= National Biosurveillance Strategy =

The United States National Biosurveillance Strategy is the plan to implement a biosurveillance system that will monitor and interpret data that might relate to disease activity and threats to human or animal health – whether infectious, toxic, metabolic, and regardless of intentional or natural origin – in order to achieve early warning of health threats, early detection of health events and overall situational awareness of disease activity.
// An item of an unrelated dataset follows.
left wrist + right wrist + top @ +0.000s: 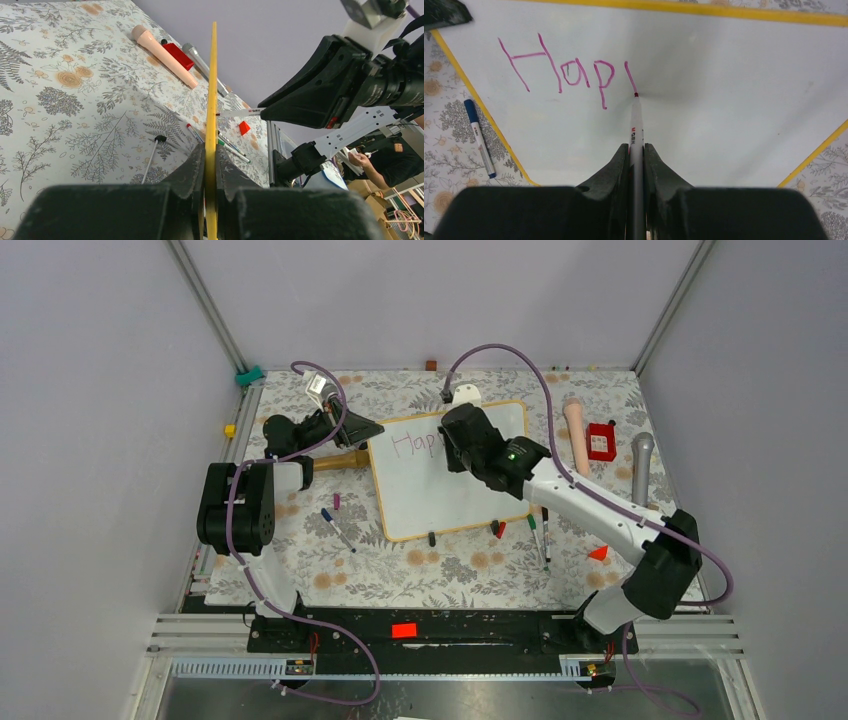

==Types of data collection==
It is debated whether is it better to engage in a “more data, faster is better” approach or whether it would be more effective to pursue fewer but more meaningful data streams. Some of the things that will be monitored are counts of clinical diagnoses, sales of over-the-counter remedies, and school absentees among select age groups.

==Proposed plan==
The Department of Homeland Security laid out the plan for the national biosurveillance system. They stated that an effect surveillance system relies on five key principles that are generally applied to public health and medical preparedness. The first is being prepared for all potential catastrophic health events; the second is having vertical and horizontal coordination among all levels of government; the third is having a regional approach to health preparedness; the fourth is the engagement of the private sector, academia, and other nongovernmental entities; the fifth is the important roles of individuals, families, and communities. The biosurveillance program must be nationwide, robust, and integrated with international disease systems in order to provide early warning and ongoing characterization of disease outbreaks in real-time. The system must be sufficiently able to identify a specific disease and its prevalence in varying populations and environments and must be able to tailor the analysis to new diseases. The system should create a networked system to allow for two-way information flow between and among Federal, State, and local government public health authorities and clinical health care providers. The system shall build upon existing Federal, State, and local surveillance systems where they exists and should enable and provide incentive for public health agencies to implement surveillance systems where they do not exist.